— THE PROBLEM —
Output the data that follows, keeping every line identical.
--- START ---
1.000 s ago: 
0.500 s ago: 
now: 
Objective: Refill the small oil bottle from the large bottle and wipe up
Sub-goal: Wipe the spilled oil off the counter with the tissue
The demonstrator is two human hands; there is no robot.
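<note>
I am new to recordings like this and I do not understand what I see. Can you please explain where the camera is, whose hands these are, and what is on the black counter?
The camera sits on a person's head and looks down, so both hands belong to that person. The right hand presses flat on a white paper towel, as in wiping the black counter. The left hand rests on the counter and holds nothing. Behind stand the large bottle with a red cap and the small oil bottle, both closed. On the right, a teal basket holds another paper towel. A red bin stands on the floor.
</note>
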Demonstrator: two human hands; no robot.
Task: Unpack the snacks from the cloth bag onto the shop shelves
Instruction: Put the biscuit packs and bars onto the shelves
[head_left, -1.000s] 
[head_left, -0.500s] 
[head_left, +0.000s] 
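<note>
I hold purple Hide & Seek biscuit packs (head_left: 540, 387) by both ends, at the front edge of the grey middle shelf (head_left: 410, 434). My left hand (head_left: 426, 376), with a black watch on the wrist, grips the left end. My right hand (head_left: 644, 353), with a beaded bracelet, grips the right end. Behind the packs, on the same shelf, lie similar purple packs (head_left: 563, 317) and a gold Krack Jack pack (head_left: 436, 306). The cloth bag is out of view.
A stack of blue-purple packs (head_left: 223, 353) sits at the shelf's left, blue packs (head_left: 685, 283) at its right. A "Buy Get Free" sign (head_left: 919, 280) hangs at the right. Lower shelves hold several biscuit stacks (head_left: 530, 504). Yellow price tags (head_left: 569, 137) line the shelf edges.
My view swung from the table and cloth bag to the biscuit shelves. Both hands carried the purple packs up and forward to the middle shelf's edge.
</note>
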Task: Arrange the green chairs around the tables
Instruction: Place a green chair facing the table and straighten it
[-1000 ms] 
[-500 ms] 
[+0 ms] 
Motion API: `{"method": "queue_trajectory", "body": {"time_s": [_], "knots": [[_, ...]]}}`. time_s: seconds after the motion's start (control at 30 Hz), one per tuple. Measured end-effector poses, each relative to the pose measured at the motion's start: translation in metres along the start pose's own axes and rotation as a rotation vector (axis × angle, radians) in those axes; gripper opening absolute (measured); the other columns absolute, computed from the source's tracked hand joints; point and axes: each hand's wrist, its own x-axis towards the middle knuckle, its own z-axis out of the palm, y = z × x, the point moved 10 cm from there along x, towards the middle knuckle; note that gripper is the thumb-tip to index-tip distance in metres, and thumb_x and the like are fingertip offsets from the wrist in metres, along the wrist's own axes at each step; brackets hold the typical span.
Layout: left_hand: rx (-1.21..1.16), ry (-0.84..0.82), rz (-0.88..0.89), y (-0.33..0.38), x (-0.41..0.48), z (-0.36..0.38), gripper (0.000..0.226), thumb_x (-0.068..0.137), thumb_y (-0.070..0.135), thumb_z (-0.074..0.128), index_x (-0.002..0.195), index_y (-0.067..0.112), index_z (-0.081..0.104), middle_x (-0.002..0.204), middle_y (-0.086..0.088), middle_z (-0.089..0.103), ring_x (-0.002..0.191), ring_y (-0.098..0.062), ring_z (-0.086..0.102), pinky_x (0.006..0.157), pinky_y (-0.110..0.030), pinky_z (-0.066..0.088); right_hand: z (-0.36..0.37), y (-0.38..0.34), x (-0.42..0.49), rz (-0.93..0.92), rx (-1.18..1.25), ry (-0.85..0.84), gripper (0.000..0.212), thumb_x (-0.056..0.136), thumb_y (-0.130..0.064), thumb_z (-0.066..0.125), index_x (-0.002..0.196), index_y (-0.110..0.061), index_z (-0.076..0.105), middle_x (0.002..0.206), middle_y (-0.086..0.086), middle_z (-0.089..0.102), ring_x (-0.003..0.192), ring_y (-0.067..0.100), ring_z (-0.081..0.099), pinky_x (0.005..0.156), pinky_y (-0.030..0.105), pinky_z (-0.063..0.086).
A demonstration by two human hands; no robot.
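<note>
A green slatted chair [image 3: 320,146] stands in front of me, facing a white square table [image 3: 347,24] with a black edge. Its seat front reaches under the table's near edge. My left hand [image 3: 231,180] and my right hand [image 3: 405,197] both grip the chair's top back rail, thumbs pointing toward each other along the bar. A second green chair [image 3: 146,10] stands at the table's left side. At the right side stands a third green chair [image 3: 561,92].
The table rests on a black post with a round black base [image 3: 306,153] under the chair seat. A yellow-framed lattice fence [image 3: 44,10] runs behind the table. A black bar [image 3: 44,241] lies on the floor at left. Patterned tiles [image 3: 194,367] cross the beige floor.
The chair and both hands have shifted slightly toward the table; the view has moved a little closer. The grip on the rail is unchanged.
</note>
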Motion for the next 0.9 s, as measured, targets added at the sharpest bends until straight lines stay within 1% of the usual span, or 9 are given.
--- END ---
— REPLY —
1.000 s ago: 
0.500 s ago: 
now: 
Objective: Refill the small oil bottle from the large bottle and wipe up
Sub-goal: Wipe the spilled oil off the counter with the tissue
The demonstrator is two human hands; there is no robot.
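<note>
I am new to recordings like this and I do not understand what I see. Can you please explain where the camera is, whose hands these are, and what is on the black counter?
The camera sits on a person's head and looks down, so both hands belong to that person. The right hand presses flat on a white paper towel, as in wiping the black counter. The left hand rests on the counter and holds nothing. Behind stand the large bottle with a red cap and the small oil bottle, both closed. On the right, a teal basket holds another paper towel. A red bin stands on the floor.
</note>
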Demonstrator: two human hands; no robot.
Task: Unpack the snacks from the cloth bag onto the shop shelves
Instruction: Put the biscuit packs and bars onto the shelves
[head_left, -1.000s] 
[head_left, -0.500s] 
[head_left, +0.000s] 
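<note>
I hold purple Hide & Seek biscuit packs (head_left: 540, 387) by both ends, at the front edge of the grey middle shelf (head_left: 410, 434). My left hand (head_left: 426, 376), with a black watch on the wrist, grips the left end. My right hand (head_left: 644, 353), with a beaded bracelet, grips the right end. Behind the packs, on the same shelf, lie similar purple packs (head_left: 563, 317) and a gold Krack Jack pack (head_left: 436, 306). The cloth bag is out of view.
A stack of blue-purple packs (head_left: 223, 353) sits at the shelf's left, blue packs (head_left: 685, 283) at its right. A "Buy Get Free" sign (head_left: 919, 280) hangs at the right. Lower shelves hold several biscuit stacks (head_left: 530, 504). Yellow price tags (head_left: 569, 137) line the shelf edges.
My view swung from the table and cloth bag to the biscuit shelves. Both hands carried the purple packs up and forward to the middle shelf's edge.
</note>
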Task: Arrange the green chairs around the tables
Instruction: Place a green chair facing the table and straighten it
[-1000 ms] 
[-500 ms] 
[+0 ms] 
Motion API: `{"method": "queue_trajectory", "body": {"time_s": [_], "knots": [[_, ...]]}}`. time_s: seconds after the motion's start (control at 30 Hz), one per tuple. Measured end-effector poses, each relative to the pose measured at the motion's start: translation in metres along the start pose's own axes and rotation as a rotation vector (axis × angle, radians) in those axes; gripper opening absolute (measured); the other columns absolute, computed from the source's tracked hand joints; point and axes: each hand's wrist, its own x-axis towards the middle knuckle, its own z-axis out of the palm, y = z × x, the point moved 10 cm from there along x, towards the middle knuckle; note that gripper is the thumb-tip to index-tip distance in metres, and thumb_x and the like are fingertip offsets from the wrist in metres, along the wrist's own axes at each step; brackets hold the typical span.
Layout: left_hand: rx (-1.21..1.16), ry (-0.84..0.82), rz (-0.88..0.89), y (-0.33..0.38), x (-0.41..0.48), z (-0.36..0.38), gripper (0.000..0.226), thumb_x (-0.068..0.137), thumb_y (-0.070..0.135), thumb_z (-0.074..0.128), index_x (-0.002..0.195), index_y (-0.067..0.112), index_z (-0.081..0.104), middle_x (-0.002..0.204), middle_y (-0.086..0.088), middle_z (-0.089..0.103), ring_x (-0.002..0.191), ring_y (-0.098..0.062), ring_z (-0.086..0.102), pinky_x (0.006..0.157), pinky_y (-0.110..0.030), pinky_z (-0.066..0.088); right_hand: z (-0.36..0.37), y (-0.38..0.34), x (-0.42..0.49), rz (-0.93..0.92), rx (-1.18..1.25), ry (-0.85..0.84), gripper (0.000..0.212), thumb_x (-0.056..0.136), thumb_y (-0.130..0.064), thumb_z (-0.066..0.125), index_x (-0.002..0.196), index_y (-0.110..0.061), index_z (-0.076..0.105), middle_x (0.002..0.206), middle_y (-0.086..0.086), middle_z (-0.089..0.102), ring_x (-0.003..0.192), ring_y (-0.067..0.100), ring_z (-0.081..0.099), pinky_x (0.005..0.156), pinky_y (-0.030..0.105), pinky_z (-0.063..0.086).
A demonstration by two human hands; no robot.
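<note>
A green slatted chair [image 3: 320,146] stands in front of me, facing a white square table [image 3: 347,24] with a black edge. Its seat front reaches under the table's near edge. My left hand [image 3: 231,180] and my right hand [image 3: 405,197] both grip the chair's top back rail, thumbs pointing toward each other along the bar. A second green chair [image 3: 146,10] stands at the table's left side. At the right side stands a third green chair [image 3: 561,92].
The table rests on a black post with a round black base [image 3: 306,153] under the chair seat. A yellow-framed lattice fence [image 3: 44,10] runs behind the table. A black bar [image 3: 44,241] lies on the floor at left. Patterned tiles [image 3: 194,367] cross the beige floor.
The chair and both hands have shifted slightly toward the table; the view has moved a little closer. The grip on the rail is unchanged.
</note>
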Motion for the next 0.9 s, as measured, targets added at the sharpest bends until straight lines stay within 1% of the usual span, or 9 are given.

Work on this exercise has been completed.